Autism Risk Unrelated to Total Vaccine Exposure in Early Childhood

A child’s risk for developing an autism spectrum disorder (ASD) is not increased by receiving “too many vaccines too soon,” according to a new study published in The Journal of Pediatrics. Although previous scientific evidence has shown that vaccines do not cause autism, more than 1 in 10 parents refuse or delay vaccinations for their young children. A main safety concern of these parents is the number of vaccines administered, both on a single day and over the course of a child’s first 2 years of life.

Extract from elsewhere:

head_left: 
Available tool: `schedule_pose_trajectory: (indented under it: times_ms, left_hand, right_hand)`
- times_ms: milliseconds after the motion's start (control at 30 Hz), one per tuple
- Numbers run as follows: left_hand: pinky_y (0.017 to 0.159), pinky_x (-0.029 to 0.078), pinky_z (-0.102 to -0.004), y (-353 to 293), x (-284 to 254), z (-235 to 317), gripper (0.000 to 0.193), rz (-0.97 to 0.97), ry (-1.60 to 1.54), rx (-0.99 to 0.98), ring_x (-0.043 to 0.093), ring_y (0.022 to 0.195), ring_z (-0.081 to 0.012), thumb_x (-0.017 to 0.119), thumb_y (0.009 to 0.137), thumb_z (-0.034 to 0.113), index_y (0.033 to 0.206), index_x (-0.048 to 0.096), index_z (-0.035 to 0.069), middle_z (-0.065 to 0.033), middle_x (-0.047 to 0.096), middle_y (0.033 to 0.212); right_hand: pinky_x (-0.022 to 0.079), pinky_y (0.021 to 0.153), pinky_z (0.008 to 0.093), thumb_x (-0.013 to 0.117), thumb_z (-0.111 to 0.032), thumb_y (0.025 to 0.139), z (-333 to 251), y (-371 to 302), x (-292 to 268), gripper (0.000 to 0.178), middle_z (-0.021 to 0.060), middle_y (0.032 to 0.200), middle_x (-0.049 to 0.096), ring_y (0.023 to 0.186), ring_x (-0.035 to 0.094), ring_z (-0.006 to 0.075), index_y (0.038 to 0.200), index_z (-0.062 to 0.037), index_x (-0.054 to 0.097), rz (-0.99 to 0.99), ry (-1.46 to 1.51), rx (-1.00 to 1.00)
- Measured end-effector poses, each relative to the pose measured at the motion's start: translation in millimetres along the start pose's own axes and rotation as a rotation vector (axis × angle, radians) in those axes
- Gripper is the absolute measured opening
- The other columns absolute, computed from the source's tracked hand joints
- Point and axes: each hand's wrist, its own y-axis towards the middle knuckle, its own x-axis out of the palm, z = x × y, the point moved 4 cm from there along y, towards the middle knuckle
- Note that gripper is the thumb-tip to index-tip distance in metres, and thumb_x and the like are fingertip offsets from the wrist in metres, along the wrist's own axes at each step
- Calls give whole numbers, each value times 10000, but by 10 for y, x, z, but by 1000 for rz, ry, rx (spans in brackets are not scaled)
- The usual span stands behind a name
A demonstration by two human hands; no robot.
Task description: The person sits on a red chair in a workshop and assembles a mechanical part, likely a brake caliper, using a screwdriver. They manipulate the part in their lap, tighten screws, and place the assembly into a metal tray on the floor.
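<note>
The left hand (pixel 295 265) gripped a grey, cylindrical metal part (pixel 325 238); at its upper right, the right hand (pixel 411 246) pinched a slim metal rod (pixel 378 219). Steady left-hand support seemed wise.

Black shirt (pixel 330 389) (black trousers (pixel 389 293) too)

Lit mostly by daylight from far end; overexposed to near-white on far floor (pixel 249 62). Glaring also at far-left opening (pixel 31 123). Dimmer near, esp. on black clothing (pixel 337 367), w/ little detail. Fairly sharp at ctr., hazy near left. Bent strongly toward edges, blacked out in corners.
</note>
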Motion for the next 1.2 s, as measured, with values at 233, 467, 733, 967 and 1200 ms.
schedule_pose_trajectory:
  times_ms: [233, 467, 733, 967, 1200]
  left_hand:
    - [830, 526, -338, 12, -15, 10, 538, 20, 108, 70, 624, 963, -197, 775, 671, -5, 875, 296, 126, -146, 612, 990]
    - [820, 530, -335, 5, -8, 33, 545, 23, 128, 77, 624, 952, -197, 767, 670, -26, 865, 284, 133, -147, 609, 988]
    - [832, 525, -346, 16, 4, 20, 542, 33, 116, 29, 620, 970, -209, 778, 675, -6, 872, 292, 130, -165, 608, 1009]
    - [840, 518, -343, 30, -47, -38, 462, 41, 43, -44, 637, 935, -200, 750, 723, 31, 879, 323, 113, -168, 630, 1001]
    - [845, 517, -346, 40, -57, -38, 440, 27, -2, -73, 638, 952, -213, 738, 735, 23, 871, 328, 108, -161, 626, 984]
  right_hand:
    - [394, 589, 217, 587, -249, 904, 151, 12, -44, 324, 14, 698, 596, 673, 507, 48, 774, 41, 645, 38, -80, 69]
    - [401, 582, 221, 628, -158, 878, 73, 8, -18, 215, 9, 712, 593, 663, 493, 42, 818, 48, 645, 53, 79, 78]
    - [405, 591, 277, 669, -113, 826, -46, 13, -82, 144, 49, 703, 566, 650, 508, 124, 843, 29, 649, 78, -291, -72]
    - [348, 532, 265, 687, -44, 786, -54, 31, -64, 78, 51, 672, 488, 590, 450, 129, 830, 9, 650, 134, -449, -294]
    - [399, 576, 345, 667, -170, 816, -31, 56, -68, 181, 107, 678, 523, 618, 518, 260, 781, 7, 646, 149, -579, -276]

In the first study of its kind, researchers from the CDC and Abt Associates, Inc. compared vaccine records for over 1000 children born from 1994–1999, some of whom were later diagnosed with ASD. The researchers calculated the total number of vaccine antigens each child received between birth and age 2, as well as the maximum number of antigens each child received on a single day. The study found that the total number of vaccine antigens received was the same between children with ASD and those without ASD. Additionally, antigen number was also found to be unrelated to the development of two sub-categories of ASD—autistic disorder and ASD with regression LCSW Continuing Education The researchers concluded, “The possibility that immunological stimulation from vaccines during the first 1 or 2 years of life could be related to the development of ASD is not well-supported by what is known about the neurobiology of ASDs.”